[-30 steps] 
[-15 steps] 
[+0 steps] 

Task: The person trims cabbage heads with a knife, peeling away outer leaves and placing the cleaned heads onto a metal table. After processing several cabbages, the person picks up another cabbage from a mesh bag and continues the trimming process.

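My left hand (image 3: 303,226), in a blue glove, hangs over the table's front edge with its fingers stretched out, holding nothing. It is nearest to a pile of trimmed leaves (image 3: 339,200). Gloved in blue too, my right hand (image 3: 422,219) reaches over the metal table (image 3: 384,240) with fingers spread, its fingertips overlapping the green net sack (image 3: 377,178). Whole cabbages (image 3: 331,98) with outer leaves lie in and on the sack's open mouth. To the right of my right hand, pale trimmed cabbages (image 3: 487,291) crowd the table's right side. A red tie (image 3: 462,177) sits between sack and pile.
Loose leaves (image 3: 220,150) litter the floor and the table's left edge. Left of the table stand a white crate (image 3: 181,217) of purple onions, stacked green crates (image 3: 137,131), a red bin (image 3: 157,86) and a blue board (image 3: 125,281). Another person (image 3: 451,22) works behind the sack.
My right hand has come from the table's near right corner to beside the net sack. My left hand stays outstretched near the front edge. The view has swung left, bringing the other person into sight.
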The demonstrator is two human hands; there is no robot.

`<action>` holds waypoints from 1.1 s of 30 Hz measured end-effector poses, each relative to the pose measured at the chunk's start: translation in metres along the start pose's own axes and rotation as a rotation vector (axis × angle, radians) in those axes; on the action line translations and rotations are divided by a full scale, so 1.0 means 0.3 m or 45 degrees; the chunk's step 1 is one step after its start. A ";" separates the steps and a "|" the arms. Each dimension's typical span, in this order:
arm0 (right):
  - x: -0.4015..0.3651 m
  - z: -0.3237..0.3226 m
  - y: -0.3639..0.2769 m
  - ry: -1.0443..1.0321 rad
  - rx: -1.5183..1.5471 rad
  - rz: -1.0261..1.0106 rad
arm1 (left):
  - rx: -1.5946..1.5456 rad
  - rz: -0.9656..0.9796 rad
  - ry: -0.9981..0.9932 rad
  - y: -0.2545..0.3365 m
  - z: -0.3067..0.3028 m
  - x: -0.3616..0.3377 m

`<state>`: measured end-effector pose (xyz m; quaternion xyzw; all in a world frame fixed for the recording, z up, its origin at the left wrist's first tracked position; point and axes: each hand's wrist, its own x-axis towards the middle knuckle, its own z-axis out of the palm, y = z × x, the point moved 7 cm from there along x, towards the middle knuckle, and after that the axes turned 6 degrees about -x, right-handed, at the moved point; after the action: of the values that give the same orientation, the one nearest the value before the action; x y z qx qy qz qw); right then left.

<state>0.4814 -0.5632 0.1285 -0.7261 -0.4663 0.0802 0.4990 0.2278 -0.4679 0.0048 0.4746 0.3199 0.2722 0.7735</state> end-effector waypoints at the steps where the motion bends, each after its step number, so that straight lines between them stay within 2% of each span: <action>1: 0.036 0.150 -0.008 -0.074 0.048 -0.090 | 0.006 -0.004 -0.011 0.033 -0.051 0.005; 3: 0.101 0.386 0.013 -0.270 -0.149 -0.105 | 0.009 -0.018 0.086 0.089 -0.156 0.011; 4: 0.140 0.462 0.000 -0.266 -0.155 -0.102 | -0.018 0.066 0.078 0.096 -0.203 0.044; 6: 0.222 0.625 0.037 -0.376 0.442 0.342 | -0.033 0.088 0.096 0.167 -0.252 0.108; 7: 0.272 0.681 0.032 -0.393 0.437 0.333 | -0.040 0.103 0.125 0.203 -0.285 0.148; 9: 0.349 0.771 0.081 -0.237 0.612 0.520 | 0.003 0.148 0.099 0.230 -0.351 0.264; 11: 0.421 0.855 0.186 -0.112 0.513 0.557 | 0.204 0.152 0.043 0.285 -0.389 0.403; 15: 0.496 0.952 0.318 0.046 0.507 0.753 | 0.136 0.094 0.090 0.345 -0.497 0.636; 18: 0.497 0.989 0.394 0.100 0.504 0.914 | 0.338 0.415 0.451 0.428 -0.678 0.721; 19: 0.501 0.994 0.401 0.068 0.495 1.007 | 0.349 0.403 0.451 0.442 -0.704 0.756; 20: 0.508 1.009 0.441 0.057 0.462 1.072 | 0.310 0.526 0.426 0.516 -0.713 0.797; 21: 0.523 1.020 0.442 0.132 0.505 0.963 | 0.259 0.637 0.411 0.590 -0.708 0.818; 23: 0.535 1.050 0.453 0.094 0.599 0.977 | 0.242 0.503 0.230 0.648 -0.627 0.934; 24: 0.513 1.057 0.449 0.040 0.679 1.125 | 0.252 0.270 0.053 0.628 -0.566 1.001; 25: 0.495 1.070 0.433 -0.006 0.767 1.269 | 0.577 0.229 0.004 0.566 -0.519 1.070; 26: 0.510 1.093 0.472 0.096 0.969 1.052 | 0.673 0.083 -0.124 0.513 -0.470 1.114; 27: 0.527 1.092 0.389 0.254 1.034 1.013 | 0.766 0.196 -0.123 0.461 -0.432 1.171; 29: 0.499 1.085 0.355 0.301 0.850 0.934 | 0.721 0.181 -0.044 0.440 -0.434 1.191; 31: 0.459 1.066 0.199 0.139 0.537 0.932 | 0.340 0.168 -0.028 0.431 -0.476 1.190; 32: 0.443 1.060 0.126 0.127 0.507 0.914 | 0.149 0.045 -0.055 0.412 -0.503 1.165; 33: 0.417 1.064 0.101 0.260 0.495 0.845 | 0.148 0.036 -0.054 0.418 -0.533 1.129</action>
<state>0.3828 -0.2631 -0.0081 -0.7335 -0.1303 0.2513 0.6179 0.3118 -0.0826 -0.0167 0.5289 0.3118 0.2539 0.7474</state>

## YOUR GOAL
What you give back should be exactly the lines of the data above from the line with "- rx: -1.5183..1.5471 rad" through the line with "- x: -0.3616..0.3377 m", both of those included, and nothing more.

## ANSWER AREA
  - rx: -1.5183..1.5471 rad
  - rz: -1.0261..1.0106 rad
arm1 (left):
  - rx: -1.5946..1.5456 rad
  - rz: -0.9656..0.9796 rad
  - ry: -0.9981..0.9932 rad
  - y: -0.2545..0.3365 m
  - z: -0.3067..0.3028 m
  - x: -0.3616..0.3377 m

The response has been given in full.